A few years ago, my dd and her friends complained that one student with ADHD in class got extra time on exams which they didn't think fair.  I needed to explain that to her.  She's very intelligent, but you think she might have figured it out having a brother that's ADHD.
jfla238841.2485185185I don't know how I feel about informing people because I meet so many adults, who are intelligent and well educated, yet still make comments to me like, "Lots of boys don't like to read.  Once your son finds something he really enjoys, he'll read," or "If you let him read comics or fun things like that, he'd read," like I haven't already tried these over and over, searching for anything and everything that will capture his interest and attention .  My favorite, of course, as everyone probably already knows because I've said it so many times, "Have you tried reading books to him?"      Uh, no, wow, I haven't thought of that.  If every parent out there read to their children like I have read to my son, their children would be reading grades and grades above level  .  Have mercy, smart, intelligent, well read, educated people can be downright ignorant when it comes to special needs.  So, I don't know.  It's a wonderful idea that your son could tell his fellow classmates, and they would say, "Wow!  I'm enlightened, now," but, unfortunately, I doubt it.  You've made some good points, especially in light of the fact that many educators do not seem to understand too!  I say that from experience of certificated teachers that all  listen carefully when I've  explained ADHD in the lunch room....and resource room teachers to whom I've explained some finer points. 

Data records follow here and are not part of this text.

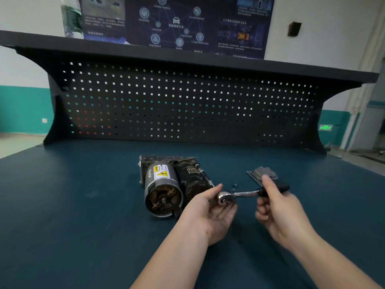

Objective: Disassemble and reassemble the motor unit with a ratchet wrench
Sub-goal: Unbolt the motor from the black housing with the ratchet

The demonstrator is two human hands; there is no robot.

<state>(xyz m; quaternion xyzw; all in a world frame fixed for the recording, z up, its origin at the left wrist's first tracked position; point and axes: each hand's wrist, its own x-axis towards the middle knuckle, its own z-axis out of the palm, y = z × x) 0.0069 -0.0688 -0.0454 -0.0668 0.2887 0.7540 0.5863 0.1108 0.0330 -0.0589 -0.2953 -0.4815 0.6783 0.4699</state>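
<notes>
Above the dark blue-green bench top [83, 205], both hands hold a chrome ratchet wrench with a black handle [241, 194] level in the air. The right hand [279, 209] has its fingers curled around the black handle, thumb laid along the top. The left hand [210, 213] lies palm-up under the round ratchet head, thumb pressed against its near side and fingers cupped below. Just left of the left hand, the motor unit [166, 184], a grey and black twin-cylinder body with a yellow warning label, lies on its side on the bench, its open round end turned toward the person. Beyond the wrench, a small loose bolt [235, 185] lies on the surface, and a flat grey cover plate [263, 173] rests behind the right hand. A black perforated back panel [187, 105] rises at the far edge of the bench.
</notes>
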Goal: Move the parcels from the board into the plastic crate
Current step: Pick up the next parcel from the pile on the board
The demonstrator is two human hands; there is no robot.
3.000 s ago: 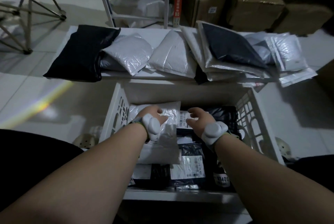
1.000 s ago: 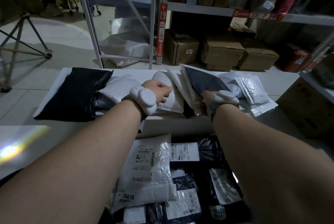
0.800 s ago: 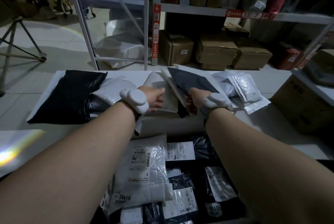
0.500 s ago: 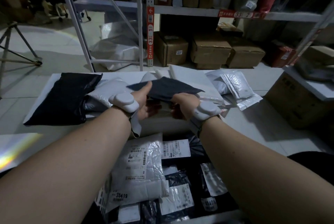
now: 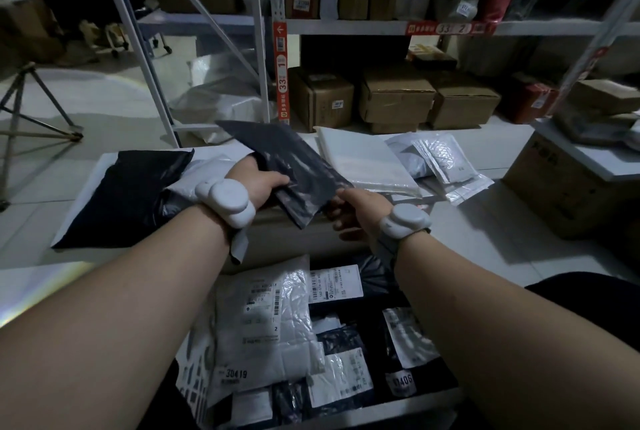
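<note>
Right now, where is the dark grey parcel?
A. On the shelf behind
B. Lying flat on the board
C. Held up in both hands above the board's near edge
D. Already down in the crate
C: the dark grey parcel is lifted, the left hand gripping it and the right hand pinching its near corner.

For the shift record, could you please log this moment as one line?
stage: parcel lifted off board | left hand: grips dark grey parcel | right hand: pinches its edge | crate: partly filled
</note>
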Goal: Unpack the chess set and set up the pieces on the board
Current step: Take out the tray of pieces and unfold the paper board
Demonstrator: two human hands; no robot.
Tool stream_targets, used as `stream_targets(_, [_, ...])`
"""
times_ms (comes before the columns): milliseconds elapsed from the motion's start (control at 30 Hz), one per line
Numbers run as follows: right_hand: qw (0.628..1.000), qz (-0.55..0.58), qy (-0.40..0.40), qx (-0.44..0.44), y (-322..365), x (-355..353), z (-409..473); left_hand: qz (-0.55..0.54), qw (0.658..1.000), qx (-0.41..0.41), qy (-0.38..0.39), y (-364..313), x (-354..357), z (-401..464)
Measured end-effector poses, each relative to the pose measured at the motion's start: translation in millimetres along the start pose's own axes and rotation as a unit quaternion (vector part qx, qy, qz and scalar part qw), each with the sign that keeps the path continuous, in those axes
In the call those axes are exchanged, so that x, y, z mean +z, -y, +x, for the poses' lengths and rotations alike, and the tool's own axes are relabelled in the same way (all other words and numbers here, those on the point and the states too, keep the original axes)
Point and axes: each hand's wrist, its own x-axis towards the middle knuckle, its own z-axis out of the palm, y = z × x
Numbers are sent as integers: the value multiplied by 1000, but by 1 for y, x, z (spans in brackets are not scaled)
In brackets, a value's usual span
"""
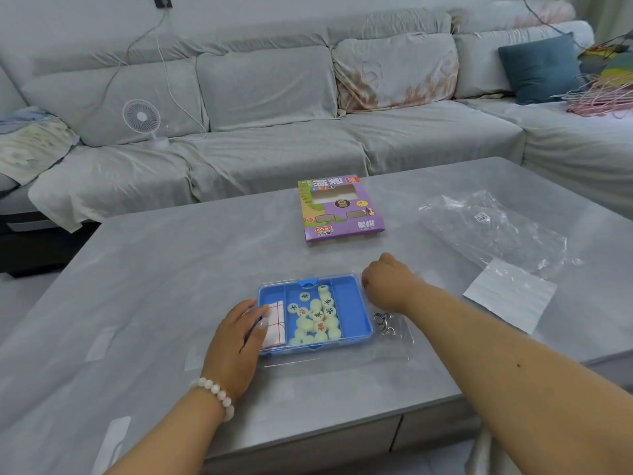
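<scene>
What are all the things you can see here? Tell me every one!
blue case: one, blue, table front, between the hands
chess pieces: many, pale green, case's middle compartment
folded board: one, white with red lines, case's left compartment
box: one, purple, table middle
plastic bag: one, clear, table right
paper sheet: one, white, beside the bag
metal rings: silver, right of case
fan: one, white, sofa
cushion: one, blue, sofa right
left hand: on case's left edge
right hand: at case's right corner
</scene>
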Motion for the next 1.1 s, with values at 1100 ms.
stream_targets(1100, [901, 402, -59, 155, -38, -11, 64, 8, 1000, 11, -20, 7, 5, 2])
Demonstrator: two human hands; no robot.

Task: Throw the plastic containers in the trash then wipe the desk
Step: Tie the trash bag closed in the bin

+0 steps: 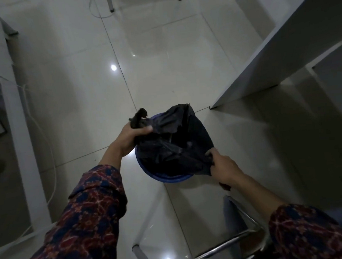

So how does does one answer and still retain personal integrity when bombarded with questions?   Dh and I model and expect honesty in our kids.  In difficult situations, I suggest that they find a statement that is honest though it may not answer the question directly.  Examples:  "It's personal." Or like today when I am letting ds come home early to study and finish up work rather than go to a few classes that are not as important.  The written excuse is "for an appointment."
(That is a personal appointment with himself.) 

I still welcome any ideas about responding to the onslaught of questions.  I'll find out what he did say later.

Oh, and let me share this story with you...I started talking to a woman after Easter services that my husband had told about my getting my son an IEP.  She has a Masters degree in science, and is a very accomplished scientist.  Her husband graduated from an Ivy League school and is a professor.  O.K., this is kind of how the conversation went, though I don't remember it verbatim:

"Your husband told me that you got your son help in school."

"Yeah, it was a pain, but it worked out in the end."

"What kind of help did you get him." 

I ran through some of the things on his IEP, and she replies, "He's in a special class now, right?"

I said, "No, he doesn't have to be.  He makes all A's and B's."

"Why does he get to do that?  Why does he get to stay in a regular class and use a computer and not have to take the writing TAKS?"

"Because he has dyslexia."

"I don't get that."

"Well, dyslexia is a developmental disorder.  He's now reading on level, but his writing is still severely impaired, so he's getting extra help to improve his writing skills. "

"Yeah, but I don't understand why he's allowed to get things other kids don't get.  If he can't do the work, shouldn't he be in a special education class?"

"No, he doesn't need to be.  He can keep up in general education, as long as writing is modified."

She shook her head and said, "I don't get that.  You know about that stuff, but I don't understand it."  Her body language was saying, "That's bull----!" 

End of conversation.  My attitude with people like this, is why even bother? 

O.K., we cross posted .  He can tell that he needs a quiet place to test, without telling them he has ADHD.  Honestly, this is an intervention, anyway.  Any school should allow this to any student who needs it.  It's really not an accommodation, and it saddens me that it is being thought of as one.